А Бубнау тем временем одолевала навязчивая идея захватить господствующую высоту на площади — то есть Серый Дом. Без этого было нечего и думать о взятии гробницы. К гробнице было не подобраться ни с какой стороны, пока на башнях управления Органов сидели легионеры. Им оттуда были видны все передвижения целинцев и в парке, и на улицах, и даже во дворах домов.
С этим армейские генералы, прибившиеся к Бубнау, были согласны, но они не хотели продолжать безрассудные и бессмысленные атаки в лоб.
Пока рядом с Бубнау были только генерал-майоры, он, носивший такое же звание, мог диктовать им свою волю. Офицерские звания Органов негласно считались выше аналогичных армейских. Но теперь появился генерал-лейтенант Леучинка, бывший начальник управления в штабе округа, и первое, что он сделал — это возмутился, когда его пацанов с одними карабинами, без гранат, а то и без патронов, бросили в атаку против вражеской бронетехники.
— Надо подтянуть артиллерию и подвезти гранаты, — убеждал он младших по званию генералов и офицеров. — Без этого мы только всех положим и ничего не добьемся.
Но тут к месту событий подошли два танка. Их экипажи были убеждены, что это все, что осталось от отдельной бронетанковой дивизии, располагавшейся в Палигоне, и на последних каплях горючего драпали на восток, но органцы под угрозой расстрела на месте переориентировали их на площадь Чайкина. И Бубнау, не слушая армейских генералов, начал новую атаку.
В двух танков оставалось всего пять снарядов, и два из них ударили по воротам подземного гаража. Но в воротах стоял большой эрланский танк, которому эти снаряды были, как слону дробина.
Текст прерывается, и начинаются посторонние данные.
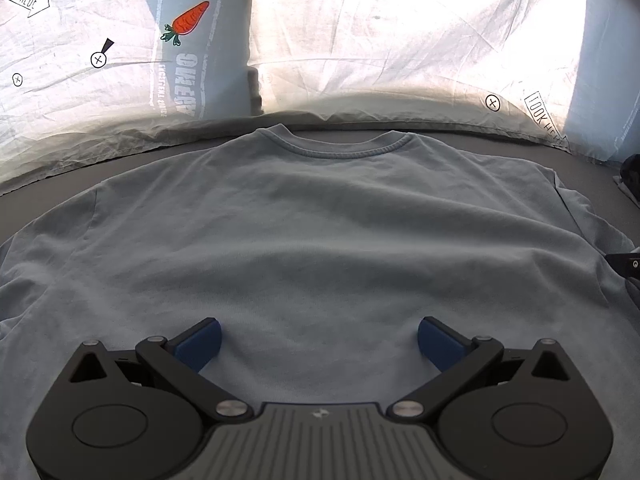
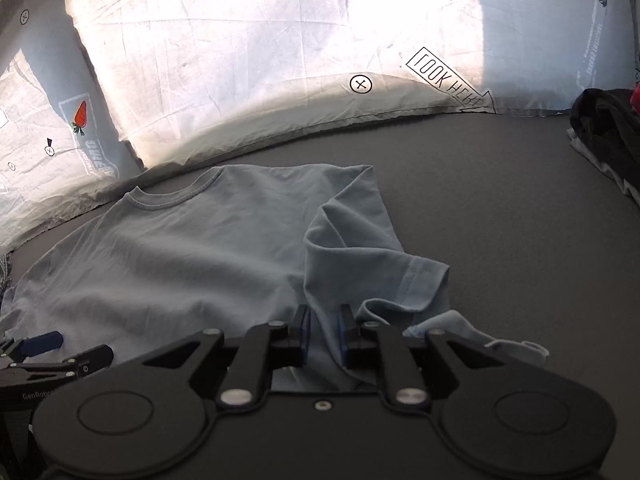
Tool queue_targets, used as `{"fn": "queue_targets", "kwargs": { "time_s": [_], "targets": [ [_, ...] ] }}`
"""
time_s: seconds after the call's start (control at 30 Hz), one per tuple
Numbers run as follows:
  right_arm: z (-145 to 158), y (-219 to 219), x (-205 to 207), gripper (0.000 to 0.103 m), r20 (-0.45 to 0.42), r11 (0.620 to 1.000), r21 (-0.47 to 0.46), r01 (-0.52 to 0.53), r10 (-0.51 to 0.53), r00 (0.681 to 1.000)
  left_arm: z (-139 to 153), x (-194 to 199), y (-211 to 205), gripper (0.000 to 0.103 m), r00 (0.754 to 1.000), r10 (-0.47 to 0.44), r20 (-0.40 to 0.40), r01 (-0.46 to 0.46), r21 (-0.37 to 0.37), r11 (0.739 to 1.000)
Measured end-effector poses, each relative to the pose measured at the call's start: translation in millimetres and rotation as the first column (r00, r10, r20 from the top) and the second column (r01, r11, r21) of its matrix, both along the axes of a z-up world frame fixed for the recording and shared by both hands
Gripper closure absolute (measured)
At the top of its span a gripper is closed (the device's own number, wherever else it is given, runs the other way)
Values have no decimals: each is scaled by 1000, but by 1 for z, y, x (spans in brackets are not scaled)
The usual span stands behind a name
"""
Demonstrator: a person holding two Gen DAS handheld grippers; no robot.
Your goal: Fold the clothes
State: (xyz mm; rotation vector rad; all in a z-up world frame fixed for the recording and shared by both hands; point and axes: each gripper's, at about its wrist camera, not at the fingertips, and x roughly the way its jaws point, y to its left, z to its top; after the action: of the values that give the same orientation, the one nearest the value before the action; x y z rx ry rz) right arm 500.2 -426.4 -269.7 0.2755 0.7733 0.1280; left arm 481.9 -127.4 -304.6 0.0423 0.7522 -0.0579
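The right gripper (image 2: pixel 324 334) has its jaws nearly together, with a raised fold of the light blue T-shirt (image 2: pixel 180 248) running up between the blue pads; the cloth fills the narrow gap, so the jaws look to be pinching it, though whether the pads press hard cannot be told. From that pinch the fabric rises in a ridge to the right sleeve (image 2: pixel 404 276), which is turned over onto the shirt's body with its hemmed cuff facing outward, and a small crumpled flap of hem lies just right of the jaws. The left gripper (image 1: pixel 318 340) has its jaws spread wide over the lower part of the shirt, blue pads (image 1: pixel 200 344) well apart and nothing between them but flat cloth beneath; whether the pads touch the cloth is unclear. The shirt lies back side up on a dark grey surface (image 2: pixel 500 208), collar (image 1: pixel 334 146) pointing away from both grippers, the body mostly smooth with soft wrinkles. Beyond the collar stands a white printed sheet (image 1: pixel 380 40) with crossed-circle marks and "LOOK HERE" arrows, brightly lit, beside a pale blue panel bearing a carrot picture (image 1: pixel 188 22). At the far right edge of the surface sits a heap of dark clothes (image 2: pixel 608 128).
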Motion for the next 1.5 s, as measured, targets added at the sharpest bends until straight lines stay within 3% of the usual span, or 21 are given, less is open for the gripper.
{"fn": "queue_targets", "kwargs": {
  "time_s": [0.03,0.13,0.23,0.33,0.43,0.47,0.5,0.53,0.63,0.7,0.83,0.93,1.03,1.13,1.2,1.27,1.33,1.4,1.47,1.5],
  "targets": [
    [1,-11,0,78,6,996,83,42,-43,999,0,0,0,0,1000,-1,3,1,0,1000],
    [8,-31,-2,74,23,975,186,123,-129,991,-1,-1,0,0,1000,1,10,-1,-1,1000],
    [15,-40,-3,73,44,966,164,200,-210,977,-1,0,0,0,1000,1,10,-1,-1,1000],
    [11,-48,4,69,9,958,86,273,-275,961,-1,-1,0,0,1000,-1,13,1,-1,1000],
    [-6,-55,16,64,-72,957,69,283,-279,958,-1,-1,0,0,1000,-1,15,1,-1,1000],
    [-11,-57,19,58,-94,958,82,274,-266,959,-1,-1,0,0,1000,-2,15,2,-1,1000],
    [-11,-56,19,56,-80,961,85,262,-255,964,-1,-1,0,0,1000,-4,15,4,-1,1000],
    [-11,-55,19,56,-64,965,87,249,-244,968,-1,-1,0,0,1000,-5,15,5,-1,1000],
    [-11,-53,21,81,-53,971,96,220,-216,975,-1,-1,0,0,1000,-8,15,8,-1,1000],
    [-6,-54,19,88,-17,969,90,229,-228,973,-1,0,0,0,1000,-8,15,8,-1,1000],
    [13,-70,10,90,102,935,16,355,-355,929,-1,1,0,0,1000,-10,10,10,0,1000],
    [15,-86,10,91,174,879,-146,455,-430,886,-1,1,1,0,1000,-9,10,9,-1,1000],
    [2,-91,16,93,146,850,-284,444,-420,896,0,1,0,0,1000,-5,6,5,-1,1000],
    [-12,-97,23,84,115,806,-416,421,-413,904,1,2,0,0,1000,-9,0,9,1,1000],
    [-7,-95,15,69,143,774,-441,454,-439,887,1,3,1,0,1000,-12,-4,12,1,1000],
    [2,-94,1,67,163,772,-394,499,-475,865,1,3,1,0,1000,-12,-4,12,1,1000],
    [9,-91,-14,68,168,808,-313,498,-469,867,1,3,1,0,1000,-9,-2,9,1,1000],
    [9,-75,-25,78,156,872,-270,409,-379,912,1,3,1,0,1000,-4,-2,4,2,1000],
    [4,-60,-28,83,131,906,-280,317,-291,948,1,3,0,0,1000,-2,-7,2,2,1000],
    [-2,-57,-27,84,101,906,-298,302,-285,953,2,4,0,0,1000,-2,-12,2,3,1000]
  ]
}}
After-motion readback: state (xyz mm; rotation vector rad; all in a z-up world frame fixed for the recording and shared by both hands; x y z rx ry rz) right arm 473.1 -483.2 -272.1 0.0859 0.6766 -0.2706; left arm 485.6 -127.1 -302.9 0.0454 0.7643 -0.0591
Ответный выстрел сразу же вывел из строя передний целинский танк. Задний попытался его объехать, но получил несколько снарядов в бок от бронемашин 77-й центурии. И в довершение всего сверху, из окна пятого этажа, прилетела граната от подствольного гранатомета. Это Громозека в 512-й камере, решив, что двери взламывать уже не придется, вздумал употребить оставшиеся боеприпасы по прямому назначению.
Эта граната добила передний танк с экипажем, заклинив люк башни, зато у заднего башня и пушка еще двигались и орудие изрыгнуло последний снаряд.
В окно танкисты не попали, но ощущения от взрыва Громозеке и Игорю Иванову не понравились. За окном полыхнуло пламенем, уши заложило, а со стен посыпалась кирпичная крошка.
— Ни фига себе! — произнес громила, поднимаясь с пола и отряхиваясь.
Но переживать было некогда. Неожиданно раздалась стрельба в коридоре, и Громозека с Ивановым метнулись туда.
Стреляли органцы, проникшие в здание снаружи, и примкнувшие к ним часовые, которых снял с поста чудом уцелевший в недрах здания разводящий. Не имея никакой информации извне, они затеялись прочесывать здание и с третьего этажа услышали, как кто-то палит из окон прямо над ними. Это было как раз когда Громозека и генерал Казарин упражнялись в стрельбе.
Тут Громозека пожалел, что истратил последнюю гранату на танк. Она могла бы разом решить все проблемы. А теперь пришлось вступать в перестрелку.
Водитель танка по имени Сергей, который до сих пор был в шлеме Иванова, валялся на полу оглушенный. Пуля попала в шлем и застряла в ребристых пластинах из бронесплава на лбу. Из-за этих пластин поверхность шлема казалась ребристой.
Нельзя сказать, что пуля вообще не могла пробить это покрытие — иначе шлем оказался бы слишком тяжелым. Главное, что после такой преграды пуле было гораздо труднее пробить череп.
Громозека упал на пол рядом с Серегой и под прикрытием тяжелой двери короткими очередями стрелял вдоль коридора из штурмовой винтовки. Иванов, не глядя, открыл огонь из автомата через «кормушку». Но пули противника пробивали дверь насквозь, и Игорь резко отпрянул.